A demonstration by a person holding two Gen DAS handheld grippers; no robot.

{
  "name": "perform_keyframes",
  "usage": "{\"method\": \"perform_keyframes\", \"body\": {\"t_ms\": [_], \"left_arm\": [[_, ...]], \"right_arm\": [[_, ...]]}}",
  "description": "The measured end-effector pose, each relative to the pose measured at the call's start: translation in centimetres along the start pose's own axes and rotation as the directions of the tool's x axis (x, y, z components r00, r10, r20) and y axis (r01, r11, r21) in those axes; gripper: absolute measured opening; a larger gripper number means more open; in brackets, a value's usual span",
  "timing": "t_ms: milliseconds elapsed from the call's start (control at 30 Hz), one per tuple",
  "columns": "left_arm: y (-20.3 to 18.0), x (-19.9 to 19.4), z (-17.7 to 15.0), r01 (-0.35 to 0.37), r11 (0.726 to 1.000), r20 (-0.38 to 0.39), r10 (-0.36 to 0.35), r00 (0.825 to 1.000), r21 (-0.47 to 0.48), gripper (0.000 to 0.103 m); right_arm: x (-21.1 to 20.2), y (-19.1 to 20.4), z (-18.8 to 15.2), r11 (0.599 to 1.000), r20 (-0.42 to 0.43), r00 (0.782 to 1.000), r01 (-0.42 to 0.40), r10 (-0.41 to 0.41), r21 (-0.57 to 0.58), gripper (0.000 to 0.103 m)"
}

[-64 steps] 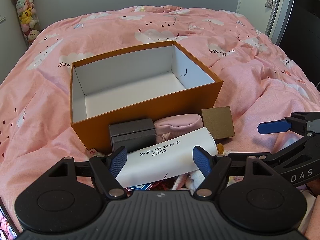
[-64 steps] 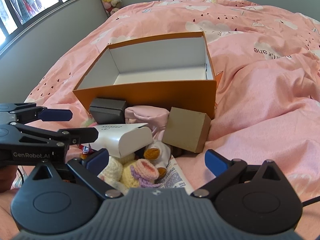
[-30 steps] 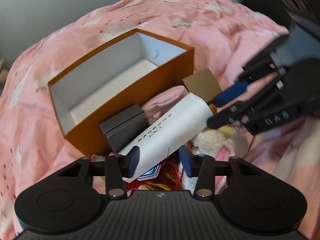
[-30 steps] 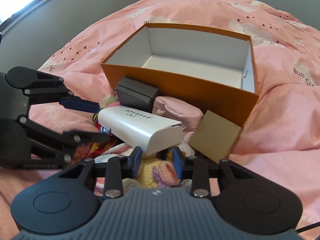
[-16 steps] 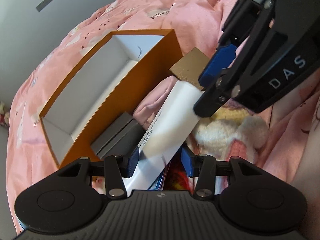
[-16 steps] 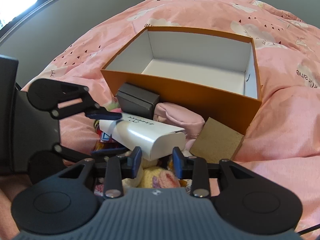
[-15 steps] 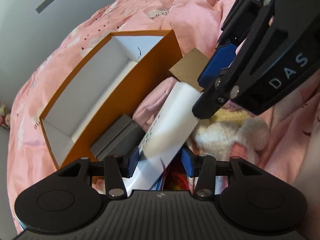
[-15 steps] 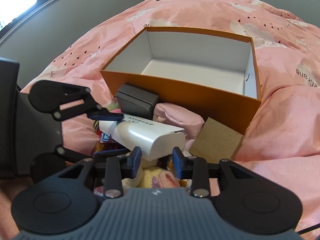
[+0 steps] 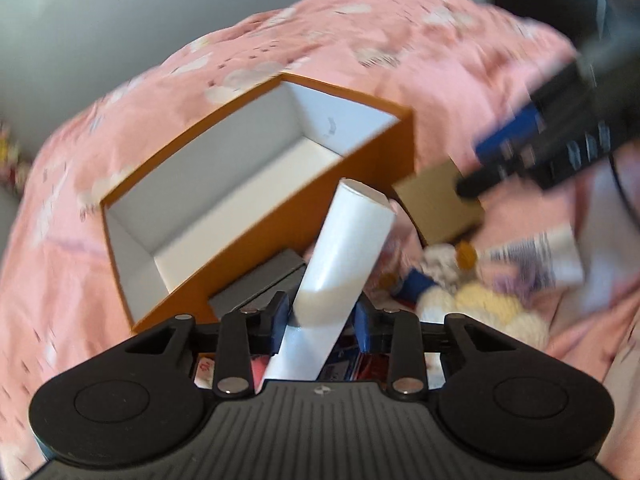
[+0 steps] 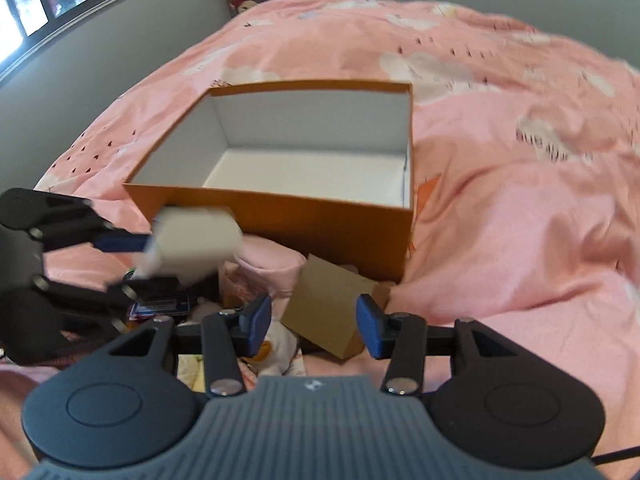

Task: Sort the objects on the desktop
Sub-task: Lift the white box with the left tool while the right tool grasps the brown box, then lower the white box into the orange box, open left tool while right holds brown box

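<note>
My left gripper (image 9: 320, 322) is shut on a long white box (image 9: 344, 256) and holds it lifted, its far end tilted up toward the near wall of the open orange box (image 9: 256, 240). In the right wrist view the white box (image 10: 196, 240) shows blurred at the left, in front of the orange box (image 10: 320, 220). My right gripper (image 10: 312, 322) is open and empty, just above a brown cardboard box (image 10: 328, 312). It also shows in the left wrist view (image 9: 436, 204).
A dark grey box (image 9: 256, 292), a pink pouch (image 10: 268, 268), knitted plush toys (image 9: 480, 304) and cards (image 10: 160, 306) lie in a pile in front of the orange box. Everything rests on a pink bedspread (image 10: 520, 200). A grey wall stands at the left.
My left gripper has lifted the white box off the pile and tilted it toward the orange box. My right gripper has opened and moved right, over the brown cardboard box.
</note>
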State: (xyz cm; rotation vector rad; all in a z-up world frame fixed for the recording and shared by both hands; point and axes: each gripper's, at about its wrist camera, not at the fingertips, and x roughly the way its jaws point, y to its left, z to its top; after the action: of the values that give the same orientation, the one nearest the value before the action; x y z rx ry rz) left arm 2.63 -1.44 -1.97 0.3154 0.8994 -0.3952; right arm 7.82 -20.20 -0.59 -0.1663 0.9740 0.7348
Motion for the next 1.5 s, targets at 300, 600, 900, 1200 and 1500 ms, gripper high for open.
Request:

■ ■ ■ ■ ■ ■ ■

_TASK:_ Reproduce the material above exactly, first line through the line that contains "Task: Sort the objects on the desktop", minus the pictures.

_RESPONSE TO THE TASK:_
A demonstration by a person holding two Gen DAS handheld grippers; no robot.

{
  "name": "perform_keyframes",
  "usage": "{\"method\": \"perform_keyframes\", \"body\": {\"t_ms\": [_], \"left_arm\": [[_, ...]], \"right_arm\": [[_, ...]]}}",
  "description": "The measured end-effector pose, each relative to the pose measured at the call's start: translation in centimetres along the start pose's own axes and rotation as the directions of the tool's x axis (x, y, z components r00, r10, r20) and y axis (r01, r11, r21) in those axes; gripper: absolute measured opening; a larger gripper number means more open; in brackets, a value's usual span",
  "timing": "t_ms: milliseconds elapsed from the call's start (control at 30 Hz), one per tuple",
  "columns": "left_arm: y (-20.3 to 18.0), x (-19.9 to 19.4), z (-17.7 to 15.0), r01 (-0.35 to 0.37), r11 (0.726 to 1.000), r20 (-0.38 to 0.39), r10 (-0.36 to 0.35), r00 (0.825 to 1.000), r21 (-0.47 to 0.48), gripper (0.000 to 0.103 m); right_arm: x (-21.1 to 20.2), y (-19.1 to 20.4), z (-18.8 to 15.2), r11 (0.599 to 1.000), r20 (-0.42 to 0.43), r00 (0.782 to 1.000), r01 (-0.42 to 0.40), r10 (-0.41 to 0.41), r21 (-0.57 to 0.58), gripper (0.000 to 0.103 m)"
}

[-64 steps] 
[-64 steps] 
[-30 steps] 
[-30 steps] 
[-16 steps] 
[-16 steps] 
[-15 steps] 
[-15 steps] 
[+0 steps] 
[+0 steps] 

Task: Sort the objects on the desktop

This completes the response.